For dessert the other ladies chose the molten lava cake and the chocolate peanut butter pie. The dessert menu changes often so always be sure to ask your waiter about it. The pie was good, but I am not much in to peanut butter, and the cake was excellent but be aware that the melted center is dark chocolate. During the dessert course we ended up having a lovely discussion about whether we preferred splurging on dessert or wine when dining out. Just so you know, I am decidedly in the wine court!

We all enjoyed our experience at Wild Ginger. The restaurant provides a casual yet calm atmosphere, our waiter was great, gladly answering our questions and attending to us well throughout the evening (even when one of the girls accidentally shot an edamame bean at him!), and the food is fresh and interesting. At the end of the evening the checks totaled around $30 a piece, which is really not bad for sushi and wine ... or dessert (if that is your preference).

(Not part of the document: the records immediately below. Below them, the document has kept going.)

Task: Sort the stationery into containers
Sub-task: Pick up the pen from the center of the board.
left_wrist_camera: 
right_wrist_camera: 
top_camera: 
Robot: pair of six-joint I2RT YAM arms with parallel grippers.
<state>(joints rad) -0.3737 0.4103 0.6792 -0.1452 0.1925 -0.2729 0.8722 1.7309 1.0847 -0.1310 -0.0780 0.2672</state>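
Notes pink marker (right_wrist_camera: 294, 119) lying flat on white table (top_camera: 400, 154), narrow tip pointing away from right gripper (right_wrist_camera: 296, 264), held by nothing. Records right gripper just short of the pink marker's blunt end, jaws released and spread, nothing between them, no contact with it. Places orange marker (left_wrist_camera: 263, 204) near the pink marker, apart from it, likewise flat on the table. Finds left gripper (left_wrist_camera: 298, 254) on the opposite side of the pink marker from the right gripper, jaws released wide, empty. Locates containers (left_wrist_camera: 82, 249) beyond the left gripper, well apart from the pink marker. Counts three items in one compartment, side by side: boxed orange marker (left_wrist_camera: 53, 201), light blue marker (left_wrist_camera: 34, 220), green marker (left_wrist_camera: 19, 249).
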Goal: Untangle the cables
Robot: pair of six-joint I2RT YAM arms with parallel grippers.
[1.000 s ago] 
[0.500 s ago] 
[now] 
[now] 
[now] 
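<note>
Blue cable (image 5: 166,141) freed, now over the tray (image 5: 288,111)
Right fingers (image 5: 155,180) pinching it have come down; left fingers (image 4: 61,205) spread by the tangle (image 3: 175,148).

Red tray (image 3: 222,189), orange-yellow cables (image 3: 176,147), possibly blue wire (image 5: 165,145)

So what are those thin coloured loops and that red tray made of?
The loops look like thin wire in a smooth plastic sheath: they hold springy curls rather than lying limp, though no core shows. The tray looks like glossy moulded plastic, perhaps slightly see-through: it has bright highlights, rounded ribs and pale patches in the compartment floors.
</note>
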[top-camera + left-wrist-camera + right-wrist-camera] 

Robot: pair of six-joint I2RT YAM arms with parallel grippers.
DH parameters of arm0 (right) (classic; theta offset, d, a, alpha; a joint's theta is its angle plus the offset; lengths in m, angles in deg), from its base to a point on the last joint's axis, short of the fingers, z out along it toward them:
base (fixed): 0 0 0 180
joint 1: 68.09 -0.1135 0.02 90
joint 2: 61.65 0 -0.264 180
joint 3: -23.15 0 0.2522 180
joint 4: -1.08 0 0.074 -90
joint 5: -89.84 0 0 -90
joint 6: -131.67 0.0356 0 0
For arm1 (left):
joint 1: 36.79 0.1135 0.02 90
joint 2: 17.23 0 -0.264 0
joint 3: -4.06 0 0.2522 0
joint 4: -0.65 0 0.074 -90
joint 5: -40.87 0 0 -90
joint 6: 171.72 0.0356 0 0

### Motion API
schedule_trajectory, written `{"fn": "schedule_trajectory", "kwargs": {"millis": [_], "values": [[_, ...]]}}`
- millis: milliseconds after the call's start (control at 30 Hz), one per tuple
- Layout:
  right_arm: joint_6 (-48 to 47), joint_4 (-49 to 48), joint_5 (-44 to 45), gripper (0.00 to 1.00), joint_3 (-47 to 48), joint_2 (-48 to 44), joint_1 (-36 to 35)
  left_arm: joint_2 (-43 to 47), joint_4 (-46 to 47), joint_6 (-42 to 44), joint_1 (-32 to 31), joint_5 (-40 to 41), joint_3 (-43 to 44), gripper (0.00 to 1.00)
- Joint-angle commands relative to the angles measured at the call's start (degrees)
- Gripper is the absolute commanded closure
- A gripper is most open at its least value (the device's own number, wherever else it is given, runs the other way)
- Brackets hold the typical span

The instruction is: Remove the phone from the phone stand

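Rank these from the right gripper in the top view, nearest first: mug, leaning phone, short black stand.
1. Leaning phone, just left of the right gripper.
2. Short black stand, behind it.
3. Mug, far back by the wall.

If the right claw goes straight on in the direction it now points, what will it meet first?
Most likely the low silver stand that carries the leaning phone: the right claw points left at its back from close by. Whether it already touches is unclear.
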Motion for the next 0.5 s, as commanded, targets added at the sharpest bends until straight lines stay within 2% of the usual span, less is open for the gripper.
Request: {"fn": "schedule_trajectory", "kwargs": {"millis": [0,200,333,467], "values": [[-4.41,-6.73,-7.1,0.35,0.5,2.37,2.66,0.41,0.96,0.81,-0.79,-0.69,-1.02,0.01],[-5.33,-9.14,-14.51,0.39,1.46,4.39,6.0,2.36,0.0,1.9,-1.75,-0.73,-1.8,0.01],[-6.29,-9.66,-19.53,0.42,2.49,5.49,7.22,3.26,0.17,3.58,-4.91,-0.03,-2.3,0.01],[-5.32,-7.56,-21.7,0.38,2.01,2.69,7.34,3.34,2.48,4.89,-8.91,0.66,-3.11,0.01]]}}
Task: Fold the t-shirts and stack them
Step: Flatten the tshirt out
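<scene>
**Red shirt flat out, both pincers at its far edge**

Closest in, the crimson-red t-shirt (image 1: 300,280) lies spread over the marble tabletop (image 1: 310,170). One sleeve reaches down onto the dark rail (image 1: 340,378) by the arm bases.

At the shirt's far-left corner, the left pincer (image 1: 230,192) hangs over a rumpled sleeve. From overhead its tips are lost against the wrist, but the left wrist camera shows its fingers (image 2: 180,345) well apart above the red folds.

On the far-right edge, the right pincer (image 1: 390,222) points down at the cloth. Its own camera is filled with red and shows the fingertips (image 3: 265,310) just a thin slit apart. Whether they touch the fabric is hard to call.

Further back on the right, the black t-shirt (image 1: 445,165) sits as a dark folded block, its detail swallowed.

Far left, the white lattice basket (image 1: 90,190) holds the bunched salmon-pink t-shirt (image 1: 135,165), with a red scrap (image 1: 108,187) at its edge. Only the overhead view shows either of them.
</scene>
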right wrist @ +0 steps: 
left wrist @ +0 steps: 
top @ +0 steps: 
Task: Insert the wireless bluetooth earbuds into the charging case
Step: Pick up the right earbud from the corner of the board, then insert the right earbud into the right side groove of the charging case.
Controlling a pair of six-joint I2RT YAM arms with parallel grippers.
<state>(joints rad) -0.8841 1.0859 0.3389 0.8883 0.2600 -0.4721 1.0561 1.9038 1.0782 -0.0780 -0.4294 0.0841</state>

I really only found one problem with Wild Ginger: the location. Even for someone who lives in Southside I feel this place is a little far off the beaten path. If you live in the area it is a great place to have so close by, but I can't say I would drive past several other sushi restaurants just to go to there. So for those of you who are in the Robious/Huguenot/James River area and are in the mood for some good sushi or a refreshing take on Asian cuisine, I would recommend you give Wild Ginger a try. As for everyone else, let's hope EAT Restaurant Partners decides to open a restaurant that's a little more accessible for the rest of Southside!

Check out the Wild Ginger website at:
See their Facebook page at:

Be real.

Wild Ginger on Urbanspoon

Monday, October 8, 2012

Sedona Taphouse

Rating: 4 stars

Shout out to the Southsiders!

It is often incorrectly stated by those who live within the city limits that there are no good places to go in the Southside. Luckily, those of us who live south of the river know better, and I am happy to state that Sedona Taphouse is one of the best new additions to an area that already has several great options such as Cafe Caturra, Crab Louie's, and Capital Ale House.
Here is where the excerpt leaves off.